The request comes after California in mid-August experienced its first rolling power outages in two decades, which California ISO officials and state regulators have attributed to an intense "climate change-induced" heatwave and poor planning. The state's review of its approach to grid reliability is likely to result in additional energy storage purchases to help fill a capacity gap, especially in the early evening hours when more than 20,000 MW of solar power drops offline toward sunset.
While the CCAs already planned their long-duration storage request months earlier, the blackouts "highlighted how the grid needs to respond as there are more extreme weather events with climate change," Pepper said.
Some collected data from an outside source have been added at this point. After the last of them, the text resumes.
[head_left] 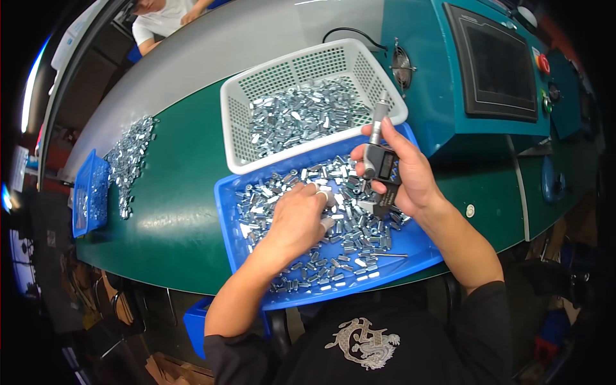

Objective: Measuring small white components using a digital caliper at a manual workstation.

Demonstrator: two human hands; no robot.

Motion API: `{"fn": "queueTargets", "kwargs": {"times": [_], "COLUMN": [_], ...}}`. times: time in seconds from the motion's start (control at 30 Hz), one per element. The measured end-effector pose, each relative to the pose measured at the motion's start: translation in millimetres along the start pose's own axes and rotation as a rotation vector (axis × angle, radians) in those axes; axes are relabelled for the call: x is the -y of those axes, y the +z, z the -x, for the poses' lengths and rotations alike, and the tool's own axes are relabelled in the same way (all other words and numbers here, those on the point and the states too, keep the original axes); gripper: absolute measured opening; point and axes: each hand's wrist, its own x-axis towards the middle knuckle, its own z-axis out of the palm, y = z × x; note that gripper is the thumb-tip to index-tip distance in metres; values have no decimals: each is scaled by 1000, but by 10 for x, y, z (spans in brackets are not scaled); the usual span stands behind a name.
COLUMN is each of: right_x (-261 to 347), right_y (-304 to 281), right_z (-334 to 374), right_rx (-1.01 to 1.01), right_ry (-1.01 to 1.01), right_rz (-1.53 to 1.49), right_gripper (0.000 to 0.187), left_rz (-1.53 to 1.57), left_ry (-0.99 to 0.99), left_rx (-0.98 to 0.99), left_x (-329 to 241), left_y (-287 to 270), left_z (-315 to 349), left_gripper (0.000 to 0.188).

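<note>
A digital micrometer (386,165) with a small dark display is gripped in my right hand (414,173), its silver thimble pointing up and away. The fingers wrap round its body, and the thumb lies along the thimble. It is held above the right part of a blue tray (420,247) that holds many small shiny metal sleeves (321,263). My left hand (295,221) reaches down among these sleeves, touching them. Pale covers show on its thumb and a finger, which are apart; the other fingertips are hidden.
Behind the tray, a white perforated basket (240,163) holds more metal pieces. A loose heap (131,157) and a small blue bin (80,199) lie left on the green table (173,218). Right stands a teal machine (423,96) with a screen (497,64). Another person (160,22) is at the far left.
</note>
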Motion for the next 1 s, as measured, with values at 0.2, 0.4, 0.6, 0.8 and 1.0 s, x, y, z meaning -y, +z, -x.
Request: {"fn": "queueTargets", "kwargs": {"times": [0.2,0.4,0.6,0.8,1.0], "right_x": [-18,-21,-11,2,-20], "right_y": [-16,-13,17,-5,-20], "right_z": [-4,-3,-11,21,11], "right_rx": [33,28,45,1,31], "right_ry": [-13,-13,0,0,-4], "right_rz": [19,13,2,-10,-72], "right_gripper": [38,39,40,44,45], "left_rz": [49,8,-67,325,1410], "left_ry": [36,-92,-25,-167,-292], "left_rx": [38,-17,-97,-51,-119], "left_x": [-6,-44,-22,-108,-121], "left_y": [23,62,138,46,49], "left_z": [-19,-32,6,-64,-98], "left_gripper": [21,18,19,17,27]}}
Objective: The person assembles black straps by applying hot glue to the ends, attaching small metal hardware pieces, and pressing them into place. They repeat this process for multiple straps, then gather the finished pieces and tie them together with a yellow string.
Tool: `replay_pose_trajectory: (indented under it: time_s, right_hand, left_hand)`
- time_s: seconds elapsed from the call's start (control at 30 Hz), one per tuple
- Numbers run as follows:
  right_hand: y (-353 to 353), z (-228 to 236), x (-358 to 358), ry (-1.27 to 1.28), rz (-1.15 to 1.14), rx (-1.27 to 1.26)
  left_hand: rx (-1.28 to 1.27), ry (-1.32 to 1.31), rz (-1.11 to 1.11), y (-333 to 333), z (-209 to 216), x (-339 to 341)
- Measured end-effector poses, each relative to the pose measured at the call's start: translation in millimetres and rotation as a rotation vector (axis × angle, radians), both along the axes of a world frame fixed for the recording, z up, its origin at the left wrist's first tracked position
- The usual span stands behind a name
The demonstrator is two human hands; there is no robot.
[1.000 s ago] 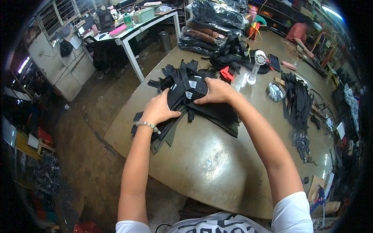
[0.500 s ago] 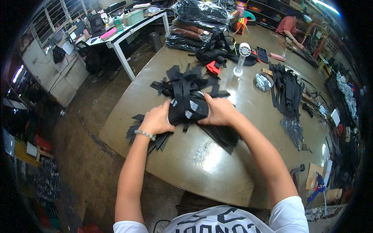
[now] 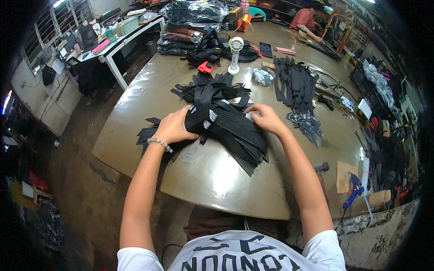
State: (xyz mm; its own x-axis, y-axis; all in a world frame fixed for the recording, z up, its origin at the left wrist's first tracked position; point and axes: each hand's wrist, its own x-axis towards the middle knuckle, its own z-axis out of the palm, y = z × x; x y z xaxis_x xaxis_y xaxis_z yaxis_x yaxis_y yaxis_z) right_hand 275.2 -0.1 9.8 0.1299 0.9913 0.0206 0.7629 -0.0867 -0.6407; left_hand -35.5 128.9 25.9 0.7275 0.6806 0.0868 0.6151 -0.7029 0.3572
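Observation:
A pile of black webbing straps [image 3: 228,128] lies near the table's front, its cut ends fanned toward the lower right. Small white tags show on several straps. My left hand [image 3: 175,126], with a beaded bracelet at the wrist, is wrapped round the left side of the bundle. At the bundle's right edge, my right hand [image 3: 267,119] is closed in a pinch on a small white piece [image 3: 249,116]; whether it is joined to a strap I cannot tell. More black strap ends [image 3: 148,133] stick out left of and under my left hand.
Behind the pile are a red clip-like piece [image 3: 205,67], a white handheld fan [image 3: 235,56] and plastic-wrapped stacks [image 3: 192,27]. To the right lie a round dish [image 3: 263,77], more black straps [image 3: 296,83], a hammer [image 3: 322,168] and a blue glue gun [image 3: 355,189]. Another person [image 3: 304,22] works at the far end.
My right hand has let go of the bundle's side and moved to a white piece at its right edge. The straps now fan out to the lower right. The view has shifted.

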Motion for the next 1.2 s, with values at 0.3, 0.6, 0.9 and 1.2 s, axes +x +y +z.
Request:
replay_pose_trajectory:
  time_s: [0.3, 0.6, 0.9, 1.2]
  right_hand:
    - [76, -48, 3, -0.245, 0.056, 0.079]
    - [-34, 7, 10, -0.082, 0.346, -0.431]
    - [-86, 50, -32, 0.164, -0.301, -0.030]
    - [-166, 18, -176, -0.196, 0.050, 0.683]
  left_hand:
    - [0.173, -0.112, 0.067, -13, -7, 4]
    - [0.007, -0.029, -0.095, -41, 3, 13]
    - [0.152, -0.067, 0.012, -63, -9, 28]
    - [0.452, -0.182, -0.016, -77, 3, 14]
Seeking 24/7 renewable energy
Developers of long-duration storage systems have expressed significant interest in advance, responding with 58 project proposals involving 14 technologies to an initial request for information the CCAs issued in June. Potential technology types include lithium-ion batteries, flow batteries, pumped hydroelectric storage, compressed air, cryogenic energy storage and hydrogen.
Official bids to the formal request are due Dec. 1, with tentative contract approvals set for July 2021.
For Peninsula Clean Energy, which serves San Mateo County, south of San Francisco, long-duration storage could unlock its ambitions to completely decarbonize its power portfolio by 2025, 20 years ahead of a statewide target.
"We have the goal of providing 100% renewable energy on a 24/7 basis by 2025, so we're trying to match our load to our supply every hour of every day," Pepper said. "Long-duration storage is going to be one of the components that we'll need. We'll also probably need some kind of seasonal storage technology."